Our independent L2 analysis revealed strong descriptive convergence with the L1 baseline: learners show sensitivity to the same core constraints, the same constraint hierarchy, and the same fundamental interaction logic. This convergence was subsequently confirmed by the integrated L1-L2 statistical analysis. These findings align with previous research on syntactic alternations in L2 research [6–8,11–13] and are consistent with the usage-based view that L2 learners can develop probabilistic constraint systems through exposure to language in use [2]. Consequently, these findings demonstrate that the usage-based framework, already well-established in L2 research on syntactic alternations, can be extended to the domain of abstract discourse.
The L2-only analysis also revealed minor descriptive divergences: distance did not reach significance in the regression, and the L2 learners showed reduced granularity at the deepest interaction levels. One might interpret these patterns as reflecting the weaker status of distance as a linguistic cue and the greater difficulty learners face in acquiring the most nuanced usage contexts—precisely the areas where more extensive input is needed to extract probabilistic generalizations from repeated encounters with language. However, the integrated L1-L2 analysis demonstrated that neither the non-significance of distance in the L2-only regression nor the absence of deeper interaction splits in the L2-only tree constitutes a statistically reliable group difference when the full dataset is considered. This underscores the importance of moving beyond descriptive comparisons of independently analyzed L1 and L2 models, as apparent differences in usage patterns may not always reflect statistically robust divergences.
The only divergence that survived statistical scrutiny was a single, localized context: L2 learners showed reduced sensitivity to the highest-accessibility topic-continuity context, using the explicit form this+NP significantly more than native speakers. This finding aligns with the well-documented phenomenon of overexplicitness in English L2 personal anaphora [15,34–37], indicating that this feature of L2 acquisition extends to the abstract domain. The pattern is consistent with the PPVH [40], which posits that L2 learners, to avoid communicative breakdown, strategically prioritize the principle of clarity while frequently violating the principle of economy. Our results support this account by demonstrating that learners systematically overuse explicit forms not only in personal topic-continuity contexts but also in abstract propositional ones. Consequently, this study validates the extension of the PPVH’s descriptive framework from personal to abstract anaphora.
However, the PPVH remains a descriptive account of the outcome. The usage-based approach addresses this explanatory gap by proposing that the observed overexplicitness emerges from two interconnected factors: entrenchment and statistical learning under input constraints.

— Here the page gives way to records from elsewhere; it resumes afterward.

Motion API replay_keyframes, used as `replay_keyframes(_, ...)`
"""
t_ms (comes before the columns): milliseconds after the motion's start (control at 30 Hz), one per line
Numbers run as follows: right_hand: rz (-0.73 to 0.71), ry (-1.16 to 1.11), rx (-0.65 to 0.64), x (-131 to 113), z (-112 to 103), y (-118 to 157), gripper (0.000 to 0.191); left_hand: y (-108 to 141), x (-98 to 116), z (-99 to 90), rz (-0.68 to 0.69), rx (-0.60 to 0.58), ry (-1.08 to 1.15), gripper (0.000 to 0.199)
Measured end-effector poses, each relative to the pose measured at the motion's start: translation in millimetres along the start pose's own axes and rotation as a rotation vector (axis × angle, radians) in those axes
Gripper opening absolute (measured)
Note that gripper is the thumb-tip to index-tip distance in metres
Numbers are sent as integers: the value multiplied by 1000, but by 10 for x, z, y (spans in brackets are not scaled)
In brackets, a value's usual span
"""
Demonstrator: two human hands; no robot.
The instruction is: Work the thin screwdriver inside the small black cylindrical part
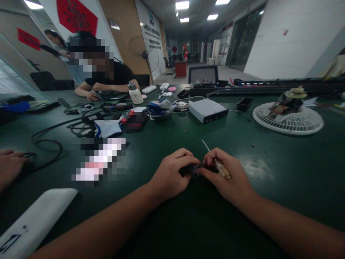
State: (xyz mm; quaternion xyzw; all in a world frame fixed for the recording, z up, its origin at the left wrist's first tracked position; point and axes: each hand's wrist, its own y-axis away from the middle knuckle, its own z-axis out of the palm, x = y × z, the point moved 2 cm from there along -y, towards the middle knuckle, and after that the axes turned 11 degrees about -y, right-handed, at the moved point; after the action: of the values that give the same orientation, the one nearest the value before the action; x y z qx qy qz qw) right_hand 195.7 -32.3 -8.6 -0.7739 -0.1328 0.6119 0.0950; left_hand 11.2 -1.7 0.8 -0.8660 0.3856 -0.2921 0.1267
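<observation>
A dark, roundish part is gripped by my left hand, with its open end turned toward my right. My right hand holds a screwdriver with a clear yellowish handle; its thin shaft points up and to the left, away from the part. The thumb and a finger of my right hand touch the part's open end. Both hands are close together above the green table. What lies inside the dark part is too small to tell.
A grey metal drive box lies ahead, with a white fan grille to its right. Cables, a blue-and-white cloth and a bottle are at left. A white case lies near left. Another person's hand rests at far left.
</observation>
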Motion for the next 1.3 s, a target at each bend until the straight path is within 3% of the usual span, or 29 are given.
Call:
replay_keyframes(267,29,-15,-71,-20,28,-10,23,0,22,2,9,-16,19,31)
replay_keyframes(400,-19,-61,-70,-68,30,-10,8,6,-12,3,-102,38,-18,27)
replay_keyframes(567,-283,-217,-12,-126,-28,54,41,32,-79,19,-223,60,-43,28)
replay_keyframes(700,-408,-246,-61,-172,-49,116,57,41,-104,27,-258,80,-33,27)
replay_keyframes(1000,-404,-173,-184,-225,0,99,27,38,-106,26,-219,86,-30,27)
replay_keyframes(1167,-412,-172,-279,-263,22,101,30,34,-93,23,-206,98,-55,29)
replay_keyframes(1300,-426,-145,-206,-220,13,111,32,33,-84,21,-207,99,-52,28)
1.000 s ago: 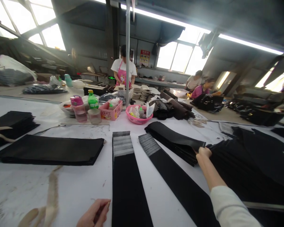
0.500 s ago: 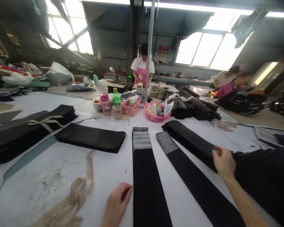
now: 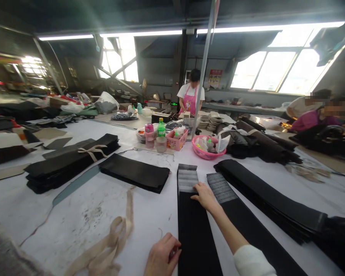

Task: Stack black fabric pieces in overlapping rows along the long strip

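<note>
The long black strip (image 3: pixel 198 234) looks like matt, close-textured cloth; the wide black stack (image 3: pixel 135 173) is smoother, with a faint leathery sheen. The beige ribbon (image 3: pixel 129 209) seems soft, dull fabric. The table (image 3: pixel 149 214) is smooth but scuffed. The green bottle (image 3: pixel 161 129) and pink basin (image 3: pixel 207 155) are shiny plastic; the pole (image 3: pixel 207 50) looks like smooth metal.

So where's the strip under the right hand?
In the head view, the strip lies just right of centre, between the left hand and a second black strip.
</note>
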The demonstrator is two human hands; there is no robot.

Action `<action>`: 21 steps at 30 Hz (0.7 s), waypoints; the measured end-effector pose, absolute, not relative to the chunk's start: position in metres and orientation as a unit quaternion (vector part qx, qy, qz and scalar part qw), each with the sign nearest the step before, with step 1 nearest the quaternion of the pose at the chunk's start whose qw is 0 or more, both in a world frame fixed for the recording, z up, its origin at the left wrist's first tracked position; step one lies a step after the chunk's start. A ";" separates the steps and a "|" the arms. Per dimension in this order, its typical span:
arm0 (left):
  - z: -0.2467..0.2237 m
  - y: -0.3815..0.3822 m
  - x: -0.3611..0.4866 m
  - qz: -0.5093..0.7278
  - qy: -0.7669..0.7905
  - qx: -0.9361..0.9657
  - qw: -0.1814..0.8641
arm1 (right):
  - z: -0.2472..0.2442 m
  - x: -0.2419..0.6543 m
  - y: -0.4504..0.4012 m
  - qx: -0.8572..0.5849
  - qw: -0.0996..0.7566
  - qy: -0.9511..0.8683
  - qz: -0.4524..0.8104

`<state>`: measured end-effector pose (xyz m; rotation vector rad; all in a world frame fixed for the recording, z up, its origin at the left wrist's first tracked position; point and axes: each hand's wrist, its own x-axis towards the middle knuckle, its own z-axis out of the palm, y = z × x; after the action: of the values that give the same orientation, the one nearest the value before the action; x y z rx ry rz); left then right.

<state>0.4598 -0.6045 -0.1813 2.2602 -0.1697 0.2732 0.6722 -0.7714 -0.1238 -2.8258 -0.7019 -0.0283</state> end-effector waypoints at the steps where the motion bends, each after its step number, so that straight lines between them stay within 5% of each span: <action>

First, the usage-based approach posits that language knowledge emerges from exposure to high-frequency, contextually embedded language use [1–5]. Within this view, entrenchment refers to the process by which frequently encountered forms become cognitively solidified as default choices [63]. L2 learners, who typically have less extensive input in the target language, may rely more heavily on such entrenched forms—a tendency that can result in overgeneralizations and simplifications [6,13]. This pattern is evident with our data: The explicit form this+NP occurs with higher overall frequency than the reduced this. For L2 learners, this high-frequency form therefore becomes the most entrenched, easily accessible “safe” option, leading to its systematic overuse.

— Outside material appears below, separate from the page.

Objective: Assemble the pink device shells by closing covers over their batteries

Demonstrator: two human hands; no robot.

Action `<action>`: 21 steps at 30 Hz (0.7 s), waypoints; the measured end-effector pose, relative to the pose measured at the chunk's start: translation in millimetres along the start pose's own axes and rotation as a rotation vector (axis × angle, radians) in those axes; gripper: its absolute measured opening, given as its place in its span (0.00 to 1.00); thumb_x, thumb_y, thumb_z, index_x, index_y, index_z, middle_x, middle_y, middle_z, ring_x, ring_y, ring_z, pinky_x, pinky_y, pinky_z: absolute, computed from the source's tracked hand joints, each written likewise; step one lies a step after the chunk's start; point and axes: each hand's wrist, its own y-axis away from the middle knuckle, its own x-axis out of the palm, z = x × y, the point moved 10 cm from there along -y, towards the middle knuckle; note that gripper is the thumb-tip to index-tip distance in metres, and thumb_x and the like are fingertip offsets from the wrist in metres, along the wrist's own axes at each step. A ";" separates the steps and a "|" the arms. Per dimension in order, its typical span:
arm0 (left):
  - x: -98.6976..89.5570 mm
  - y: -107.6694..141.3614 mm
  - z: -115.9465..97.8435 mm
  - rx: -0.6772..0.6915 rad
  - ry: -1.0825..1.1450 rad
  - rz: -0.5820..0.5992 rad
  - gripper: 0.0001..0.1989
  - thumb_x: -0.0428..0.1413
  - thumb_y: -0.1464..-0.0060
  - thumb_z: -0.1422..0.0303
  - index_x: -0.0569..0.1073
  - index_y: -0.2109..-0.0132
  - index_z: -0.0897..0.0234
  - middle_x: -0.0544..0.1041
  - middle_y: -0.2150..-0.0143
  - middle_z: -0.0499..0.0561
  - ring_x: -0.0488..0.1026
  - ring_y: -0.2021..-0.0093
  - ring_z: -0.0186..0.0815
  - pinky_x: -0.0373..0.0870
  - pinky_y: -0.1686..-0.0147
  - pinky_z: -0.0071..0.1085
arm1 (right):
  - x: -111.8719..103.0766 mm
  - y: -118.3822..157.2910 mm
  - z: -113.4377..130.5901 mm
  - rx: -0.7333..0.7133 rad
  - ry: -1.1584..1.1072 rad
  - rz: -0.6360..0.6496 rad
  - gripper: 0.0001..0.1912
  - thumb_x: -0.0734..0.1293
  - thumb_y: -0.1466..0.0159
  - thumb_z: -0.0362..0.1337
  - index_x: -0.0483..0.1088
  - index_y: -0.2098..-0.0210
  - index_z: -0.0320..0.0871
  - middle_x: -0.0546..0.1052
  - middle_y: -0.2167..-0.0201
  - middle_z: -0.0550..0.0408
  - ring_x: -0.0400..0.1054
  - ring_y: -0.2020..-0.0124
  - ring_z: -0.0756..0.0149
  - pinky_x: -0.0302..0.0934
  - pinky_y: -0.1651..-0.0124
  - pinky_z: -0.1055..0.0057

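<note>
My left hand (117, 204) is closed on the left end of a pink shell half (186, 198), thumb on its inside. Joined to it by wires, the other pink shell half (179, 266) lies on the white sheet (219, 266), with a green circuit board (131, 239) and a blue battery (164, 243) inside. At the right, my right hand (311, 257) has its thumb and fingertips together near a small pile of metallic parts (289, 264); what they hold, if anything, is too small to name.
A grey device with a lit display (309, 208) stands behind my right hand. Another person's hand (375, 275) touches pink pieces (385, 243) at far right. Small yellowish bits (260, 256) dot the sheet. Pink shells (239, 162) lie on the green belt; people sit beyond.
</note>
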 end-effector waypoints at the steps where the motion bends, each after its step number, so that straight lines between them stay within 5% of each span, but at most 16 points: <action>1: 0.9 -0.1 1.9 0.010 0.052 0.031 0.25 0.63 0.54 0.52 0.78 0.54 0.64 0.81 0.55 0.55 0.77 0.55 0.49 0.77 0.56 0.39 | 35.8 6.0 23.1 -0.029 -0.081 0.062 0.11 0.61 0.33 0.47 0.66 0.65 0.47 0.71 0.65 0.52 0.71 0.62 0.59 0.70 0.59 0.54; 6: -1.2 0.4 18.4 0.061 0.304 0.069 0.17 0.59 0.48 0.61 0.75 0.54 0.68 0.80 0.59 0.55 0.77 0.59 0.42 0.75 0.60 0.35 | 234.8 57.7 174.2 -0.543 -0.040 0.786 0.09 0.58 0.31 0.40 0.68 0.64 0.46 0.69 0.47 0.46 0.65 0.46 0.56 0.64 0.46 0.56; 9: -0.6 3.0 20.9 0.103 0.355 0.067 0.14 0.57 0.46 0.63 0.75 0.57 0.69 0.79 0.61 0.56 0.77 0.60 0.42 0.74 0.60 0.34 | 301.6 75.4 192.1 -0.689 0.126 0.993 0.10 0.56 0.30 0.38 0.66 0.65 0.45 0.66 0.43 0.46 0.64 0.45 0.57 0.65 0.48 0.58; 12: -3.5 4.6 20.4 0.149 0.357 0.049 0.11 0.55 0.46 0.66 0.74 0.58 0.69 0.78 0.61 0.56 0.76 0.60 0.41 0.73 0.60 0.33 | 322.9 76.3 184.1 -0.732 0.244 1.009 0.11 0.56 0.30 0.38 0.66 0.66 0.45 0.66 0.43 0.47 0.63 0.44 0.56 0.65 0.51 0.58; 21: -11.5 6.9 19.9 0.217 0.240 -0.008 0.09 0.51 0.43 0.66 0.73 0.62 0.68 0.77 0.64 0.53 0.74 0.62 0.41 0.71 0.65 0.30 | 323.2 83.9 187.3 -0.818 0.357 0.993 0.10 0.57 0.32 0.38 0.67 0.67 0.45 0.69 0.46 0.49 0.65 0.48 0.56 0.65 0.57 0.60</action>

Second, from a usage-based perspective, the acquisition of constraints in language alternations is achieved through associative statistical learning, a process whose success is contingent upon a constraint’s ease of processing, among others [20,21,42,43]. Our analysis contributes to understanding this process by demonstrating that the primary challenge for L2 learners lies not merely in acquiring individual constraints, but in mastering their probabilistic interactions. Our multifactorial analysis, operationalized through conditional inference trees, reveals the precise conditions of this deficit: the complex convergence of givenness, antecedent-type, and subjectness that defines a prototypical high-accessibility abstract propositional topic continuity context. For L2 learners with less robust input, the subtle probabilistic cue that this context licenses a reduced form results in a weak form-function mapping. Consequently, they default to the entrenched, transparent form (this+NP) to mitigate processing costs, resulting in the systematic overexplicitness we observed. Thus, we move beyond identifying that learners struggle to explain when and why they struggle—namely, with the complex statistical landscape of naturalistic discourse.

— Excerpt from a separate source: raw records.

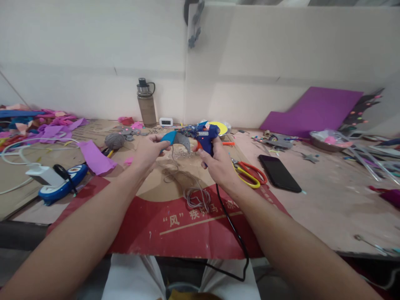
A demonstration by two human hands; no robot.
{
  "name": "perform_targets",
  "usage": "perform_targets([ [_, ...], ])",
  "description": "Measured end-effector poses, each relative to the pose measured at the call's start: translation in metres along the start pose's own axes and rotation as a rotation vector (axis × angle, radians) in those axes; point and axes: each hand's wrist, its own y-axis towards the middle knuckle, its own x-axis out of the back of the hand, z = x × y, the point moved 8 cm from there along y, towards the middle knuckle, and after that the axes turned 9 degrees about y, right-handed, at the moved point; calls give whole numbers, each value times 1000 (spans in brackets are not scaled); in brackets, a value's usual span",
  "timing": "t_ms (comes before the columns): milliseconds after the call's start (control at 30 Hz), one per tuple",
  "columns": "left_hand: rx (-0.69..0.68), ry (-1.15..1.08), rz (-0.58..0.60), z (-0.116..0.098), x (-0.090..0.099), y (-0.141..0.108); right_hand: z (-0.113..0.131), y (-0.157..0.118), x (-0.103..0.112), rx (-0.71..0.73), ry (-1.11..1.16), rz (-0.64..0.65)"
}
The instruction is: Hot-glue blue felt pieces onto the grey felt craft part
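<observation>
Frame centre: left hand (147, 153) is pinching blue-and-grey crescent (182, 141), seemingly light, soft, best taken by its edge; right hand (219, 163) is grasping stiff-looking glue gun (211, 132) by its handle.

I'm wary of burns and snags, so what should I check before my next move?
1. Glue gun firmly held: ok, its handle is in the right hand.
2. Blue-grey piece held: ok, the left hand has its blue end.
3. Nozzle aimed away from the left hand: not ok, it points toward that side.
4. Nozzle temperature: cannot tell.
5. Cable clear of the lap: not ok, it droops over the table's front edge between the knees.
6. Phone out from under the hands: ok, it lies right of the scissors.
</observation>
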Motion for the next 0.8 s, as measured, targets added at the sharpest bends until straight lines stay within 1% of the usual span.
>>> perform_targets([
  [100, -10, 20, 3, -3, -1, -2, 8, 0, 0, 26, -77, 5],
  [267, -27, 85, -31, -8, 1, -4, 20, -3, -3, 53, -296, 42],
  [467, -75, 107, -73, -7, 7, 1, 31, -6, -10, 209, -423, 115],
  [567, -101, 166, -93, -8, 9, 2, 32, -7, -10, 245, -461, 137],
  [633, -86, 166, -102, -7, 11, 2, 31, -5, -5, 228, -427, 98],
  [700, -39, 102, -86, -3, 10, 3, 28, -3, 2, 172, -317, 23],
  [800, 69, -41, -50, 4, 7, 4, 12, 2, 11, 4, -3, -77],
])
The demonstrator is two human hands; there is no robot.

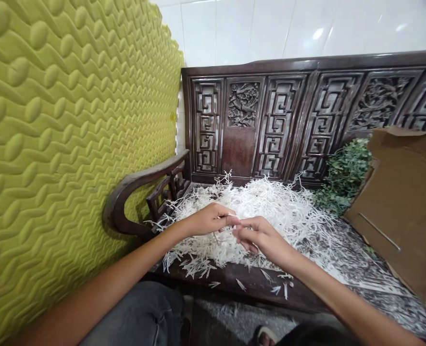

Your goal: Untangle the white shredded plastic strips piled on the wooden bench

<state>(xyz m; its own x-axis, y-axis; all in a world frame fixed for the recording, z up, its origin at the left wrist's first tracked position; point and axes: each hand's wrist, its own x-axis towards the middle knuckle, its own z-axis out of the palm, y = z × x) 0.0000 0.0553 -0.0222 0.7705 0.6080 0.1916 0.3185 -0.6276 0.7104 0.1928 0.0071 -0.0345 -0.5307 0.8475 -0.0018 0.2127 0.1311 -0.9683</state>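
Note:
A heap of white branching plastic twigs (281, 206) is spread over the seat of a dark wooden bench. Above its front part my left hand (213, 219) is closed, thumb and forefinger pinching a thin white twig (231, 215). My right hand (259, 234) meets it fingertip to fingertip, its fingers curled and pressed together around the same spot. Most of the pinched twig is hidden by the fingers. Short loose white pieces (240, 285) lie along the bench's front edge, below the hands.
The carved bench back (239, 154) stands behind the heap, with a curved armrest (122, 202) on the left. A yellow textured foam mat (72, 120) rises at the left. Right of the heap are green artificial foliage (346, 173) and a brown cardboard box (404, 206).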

Before concluding, we consider several alternative explanations for the observed patterns.
One alternative explanation concerns the potential influence of prescriptive instruction. As one reviewer noted, English learners are often explicitly taught to avoid bare this in academic writing [24]. Such instruction may create a bias toward explicit forms. However, if prescriptive rules were the primary driver, we would expect learners to overuse this+NP across most discourse contexts—yet they demonstrated target-like sensitivity in five of six contexts. The divergence is specifically localized to the highest-accessibility topic-continuity context, where the reduced form is most natural for native speakers. This suggests that while prescriptive instruction may reinforce learners’ tendency toward explicit forms, it does not override their broader implicit sensitivity to the constraint system.
Another possibility concerns the role of L1 transfer. Mandarin possesses a parallel demonstrative system (zhe vs. zhe + NP) [44,45], making positive transfer a plausible contributor to learners’ overall success. However, a simple transfer account would predict identical L1-L2 performance—a prediction our data do not support. Learners overuse the explicit form despite having a parallel L1 structure, suggesting transfer alone cannot explain the pattern. While subtle transfer effects cannot be entirely ruled out, the overall pattern is more consistent with usage-based accounts emphasizing input frequency and statistical learning.
In summary, this study provides evidence that L2 learners can develop probabilistic constraint systems for abstract anaphora that are broadly similar to those of native speakers. The observed divergence in topic-continuity context is not indicative of a fundamentally different underlying system but rather reflects differences in input conditions that affect the statistical learning of specific, highly demanding discourse context. Importantly, what this study demonstrates is convergence in outcome: L2 learners exhibit a constraint system structurally similar to that of native speakers. This outcome is consistent with usage-based predictions about statistical learning from input, though it does not directly speak to the developmental paths by which learners arrive at this endpoint.
By integrating the descriptive power of the accessibility theory and the PPVH with the explanatory framework of the usage-based approach, this study accounts for both the patterns of convergence observed across most discourse contexts and the specific conditions under which divergence emerges. The findings thus extend the applicability of the usage-based competition model from lexical and syntactic phenomena to the domain of abstract discourse.
6. Conclusion
This study has shown that the principles of the usage-based approach to L2 research, previously established for syntactic alternations, extend to the domain of abstract discourse. Through a three-phase multifactorial analysis of the anaphoric choice between this and this+NP, we have provided a probabilistic model of how this choice is constrained by a hierarchy of competing discourse-internal factors in L1 production. The independent L2 analysis revealed that learners show sensitivity to the same core constraints, constraint hierarchy, and fundamental interaction logic as native speakers, and statistical comparison confirmed broad convergence between the two groups. The only reliable divergence was localized to a single context: L2 learners overused the explicit this+NP in the highest-accessibility topic-continuity context. This pattern can be understood as arising from the interaction of entrenchment and statistical learning under the specific conditions of limited L2 input, rather than reflecting a fundamentally different underlying constraint system.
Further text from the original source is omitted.